Ce site est rarement mis à jour. Pour les informations les plus récentes, rendez-vous sur le nouveau site OCaml à l'adresse ocaml.org.

Browse thread
[Caml-list] Need NFA/DFA conversion help
[ Home ] [ Index: by date | by threads ]
[ Search: ]

[ Message by date: previous | next ] [ Message in thread: previous | next ] [ Thread: previous | next ]
Date: 2004-09-15 (23:35)
From: skaller <skaller@u...>
Subject: Re: [Caml-list] Need NFA/DFA conversion help
On Thu, 2004-09-16 at 01:05, skaller wrote:
> I need some help understanding how to convert
> an NFA with *labelled* arcs into an equivalent DFA.

Thx to those who responded. Just for motivation:

> Ocamllex functionality is already available,

This already works:

(* test matcher *)

(* tokens *)
type codes_t = [
  | `Word
  | `Ident
  | `Num
  | `White
  | `Dus

let string_of_code = function 
  | `Word -> "Word"
  | `Ident -> "Ident"
  | `Num -> "Num"
  | `White -> "White"
  | `Dus -> "Dus"
  | `Reserved -> "Reserved"

let string_of_result f = function
  | `Coded xs -> String.concat ", " (List.map f xs)
  | `Error _ -> "Match failure"

(* regexps *)
let digit = regexp_of_charset "0123456789"
let lower = regexp_of_inclusive_char_range 'a' 'z'
let upper = regexp_of_inclusive_char_range 'A' 'Z'
let letter = alt upper lower
let underscore = regexp_of_char '_'
let word = many letter
let idstart = alt letter underscore
let idrest = alt idstart digit
let space = regexp_of_char ' '
let white = many space
let ident = seq idstart (aster idrest)
let num = many digit
let us2 = seq underscore underscore

(* associate regexps with tokens *)
let tk_word = seq word (code `Word)
let tk_ident = seq ident (code `Ident)
let tk_num = seq num (code `Num)
let tk_white = seq white (code `White)
let tk_us2 = seq (seq us2 (code `Dus))

(* gather the alternatives *)
let re = alts [tk_word; tk_ident; tk_num; tk_white; tk_us2]
let alphabet, states, codes, matrix = process_regexp re;;

(* print all the token associated with command line argument *)
let data = Sys.argv.(1) ;;
let matcher = make_matcher matrix codes data;;
let result = recognize matcher;;
print_endline ("Result: " ^ string_of_result string_of_code result);;


With some minor fiddling this is a tokeniser
like Ocamllex, except you don't need any external tool 
or library, you can define everything 'in-caml' 
and dynamically, as shown.  (The core of the matcher
engine is also purely functional :)

Then you can either process some data,
or you can save the compiled automaton (possibly
as Ocaml or C sourcecode which can be compiled directly
to executable code like (Ocaml)lex output).

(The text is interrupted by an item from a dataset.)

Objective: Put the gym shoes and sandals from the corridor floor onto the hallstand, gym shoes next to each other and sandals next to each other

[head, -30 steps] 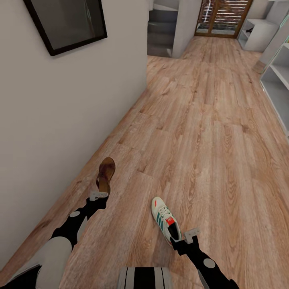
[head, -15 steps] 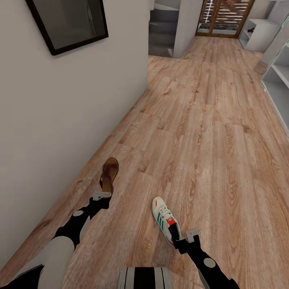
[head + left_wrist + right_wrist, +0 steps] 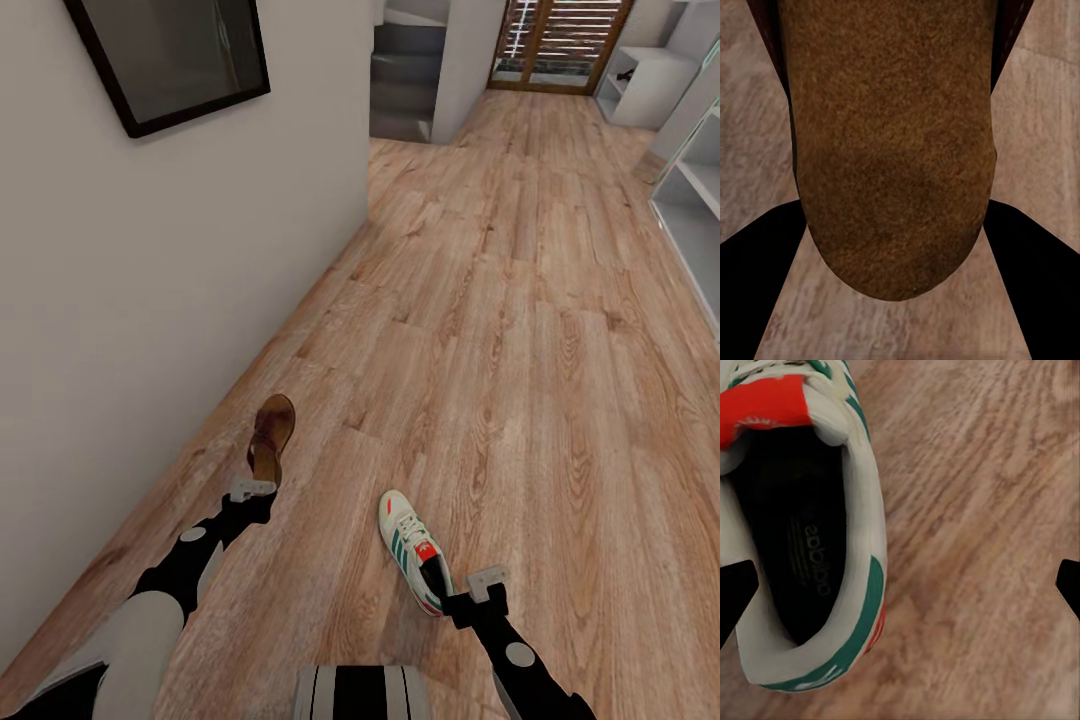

What doesn't work is sub-group matching,
look ahead, etc -- things requiring actions
in the middle of a regexp (rather than at the end).

If that could be made to work, we'd have a nice
pure Ocaml only library that could replace Ocamllex,
Str, and PCRE all at once -- and also allow a lot
of other things to be built on top, such as an RTN parser.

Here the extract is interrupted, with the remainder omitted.